Вино, что Свиттерс помогал давить в октябре (из винограда, что помогал собирать прямо на ходулях), по молодости к употреблению еще не годилось. Пресловутый крепкий финиковый напиток Домино заказала в честь праздника аж из Дамаска. Свиттерс поблагодарил ее за заботливость, но озабоченный тем, что монахиня до сих пор считает его мужчиной, которому для поджигания фитиля пылкой страсти требуется искра алкоголя, он попытался заверить ее, что арак – бонус не из существенных.
– Алкоголь, – рассуждал Свиттерс, – он вроде тех хищников, что пожирают собственных детенышей. – И пояснил, что крепкие напитки на первых порах порождают целые выводки озарений, идей и развеселых шуток. Но если не согнать вместе этих игривых и смышленых щенят и не увести их от матери, если позволить им остаться в ее логове с наступлением послеродовой депрессии (иначе говоря, если выпить больше определенного предела), мать обрушится на них и сжует либо заглотит живьем и в своей темной утробе превратит в дерьмо. Свиттерс протянул чашу.
– Я ограничусь одной, – сообщил он, втайне жалея, что Домино не привезла ему гашиша вместо арака. (Вот вечно оно так с рождественскими подарками, ну не досада ли?)
Разумеется, выпил он не одну. И не две. Однако переусердствовать не переусердствовал, по крайней мере по критериям клуба К.О.З.Н.И. В любом случае выяснилось, что арак предназначался скорее Домино, чем ему. Водка подготовила ее к прочим предметам на подносе. Начиная с вазелина.
– Ты уверена, что и в самом деле этого хочешь? – промолвил он.
После продолжительного обстрела пропитанными араком поцелуями, в ходе которого каждая из ее пышных выпуклостей была любовно измерена и оглажена, в ходе которого его фаллос был символически очищаем от кожуры снова и снова, точно ключевая фигура некоего вакхического бананового культа, она подставилась под смазывание.
– Отчего бы нет?
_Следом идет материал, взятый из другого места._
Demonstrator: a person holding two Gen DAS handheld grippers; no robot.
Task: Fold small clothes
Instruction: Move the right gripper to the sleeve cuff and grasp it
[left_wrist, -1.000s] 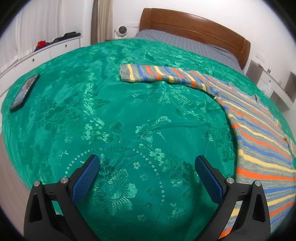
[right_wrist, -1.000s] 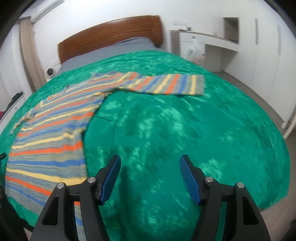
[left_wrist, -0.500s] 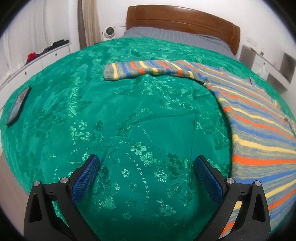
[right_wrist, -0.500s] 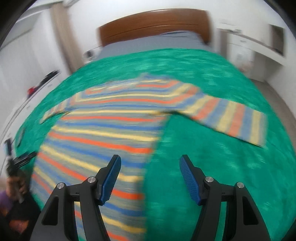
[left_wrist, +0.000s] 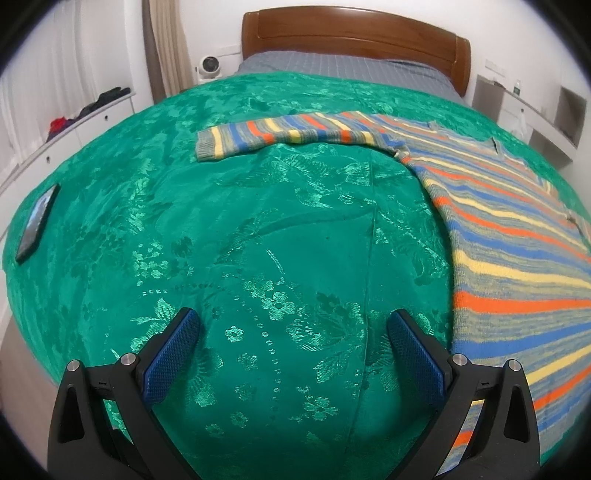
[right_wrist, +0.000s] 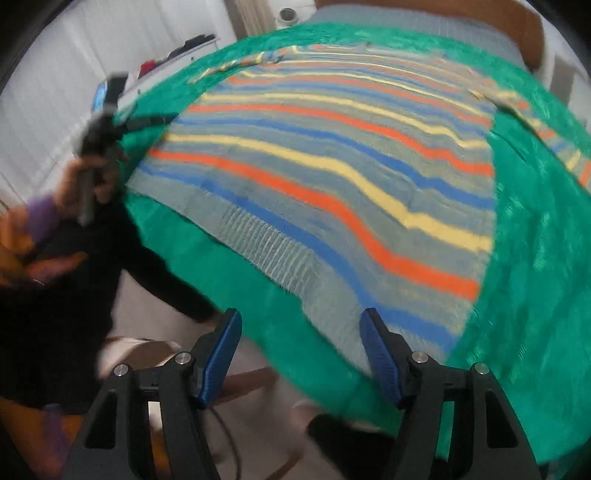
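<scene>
Striped sweater lies flat and spread on the green bedspread, bands of grey, blue, orange and yellow. One sleeve stretches out sideways toward the headboard end; its ribbed hem lies near the foot edge.

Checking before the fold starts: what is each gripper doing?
Left gripper: open, empty, over the bedspread.
Right gripper: open, empty, near the sweater hem.

The sweater lies flat on the bed, one sleeve stretched leftward toward the phone near the bed's left edge, the headboard behind, and the right tool before the sweater's hem.
</scene>
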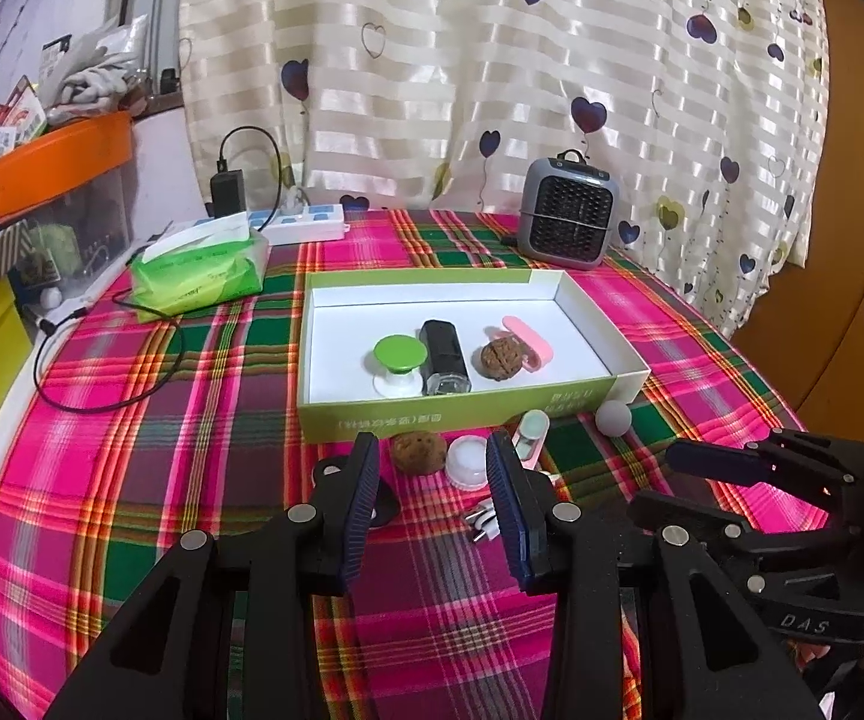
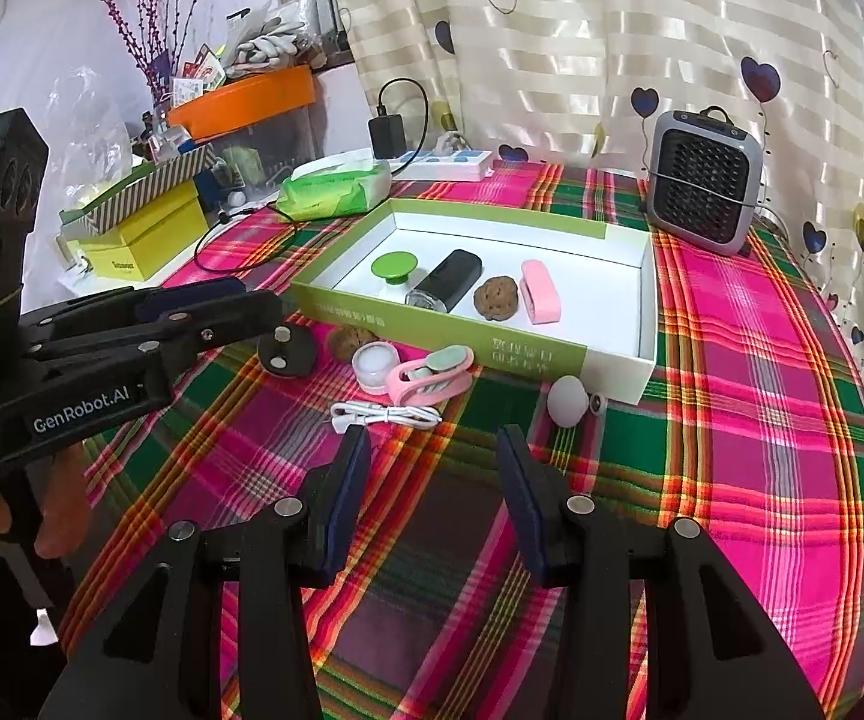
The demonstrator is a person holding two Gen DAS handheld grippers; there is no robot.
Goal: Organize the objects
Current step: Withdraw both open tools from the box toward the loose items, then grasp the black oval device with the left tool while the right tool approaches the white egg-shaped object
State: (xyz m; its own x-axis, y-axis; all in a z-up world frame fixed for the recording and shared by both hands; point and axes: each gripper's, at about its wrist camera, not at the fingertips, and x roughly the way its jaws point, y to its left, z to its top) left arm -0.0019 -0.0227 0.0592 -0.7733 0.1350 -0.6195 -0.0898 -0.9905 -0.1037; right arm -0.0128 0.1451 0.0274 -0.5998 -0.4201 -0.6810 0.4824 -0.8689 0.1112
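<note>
On the plaid tablecloth (image 2: 750, 360), the left gripper (image 1: 432, 462) hovered with jaws released, nothing between them; at its twelve o'clock lay a walnut (image 1: 417, 452) and a white cap (image 1: 468, 461); beyond, the green box (image 1: 462, 414) held a green knob (image 1: 399, 354), black case (image 1: 444, 357) and pink case (image 1: 529, 341); the right gripper (image 2: 432, 450) stood released, a white cable (image 2: 384, 415) at eleven o'clock.

White lettering reading "GenRobot.AI" stands on the side of the left tool (image 2: 216, 315), seen from the right wrist view. Pale letters "DAS" stand on the body of the right tool (image 1: 681, 480) in the left wrist view. The green box (image 1: 450, 420) carries white print on its front wall, too small to read.
</note>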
Если мне суждено и дальше жить женщиной пустыни, я и любить должна как женщина пустыни. – Но она не была уверена, нет. Разве этот грех – не из числа погубивших Содом?
(Всхлюп вазелина. Впадина, что углубляется под его пальцем. Всасывающий рот – рот, которым не едят. Подрагивание обделенного ресницами глаза. Розовый шорох, что взмывает вверх по позвоночнику, точно свисток игрушечного поезда. Троллья нора, реквизированная для королевской свадьбы. Невесту раздевают ее же вассалы. Жених в пурпурном шлеме еще не прибыл.)
– Et tu?[238] – откликнулась она, задыхаясь. – А ты? Ты уверен?
– Я уверен в том, что хочу тебя всю – всю твою тобойность, – отозвался Свиттерс. И несколько загадочно добавил: – Там, где устрица ждет фигу, я вовеки не ступал!
Но и он тоже ни в чем не был уверен. Чувствуя, как тыльная часть ее анатомии начинает расширяться, становится, так сказать, все более гостеприимной, Свиттерс вдруг подумал – зловещее предзнаменование? – что сумел бы назвать таковую лишь на четырех-пяти языках.
(Жених протискивается сквозь дверцу погреба. Дребезжат водопроводные трубы. Ревет огонь в печи. Штукатурка на потолке идет трещинами. С полок валятся банки. Цокольный этаж затоплен. Кошка вылетает в трубу с обгорелым хвостом, завывая, точно баньши. В ночь перед Рождеством от подвалов до крыш поднялись гвалт и гром: и Господь, храни мышь.[239])
После того они тихо лежал и, обнявшись, обессиленные, исполненные благоговения, несколько ошарашенные, связанные друг с другом так, как бывает с людьми, вместе пережившими некий опыт, о котором нельзя рассказать никому другому и который, как подсказывает им интуиция, сами они никогда не забудут, но промеж себя часто обсуждать тоже не станут.
Прошел почти час, прежде чем Домино встала, зажгла несколько новых свечей, налила себе и Свиттерсу еще по полчашки арака и возвратилась к коврам, сжимая в руке конверт.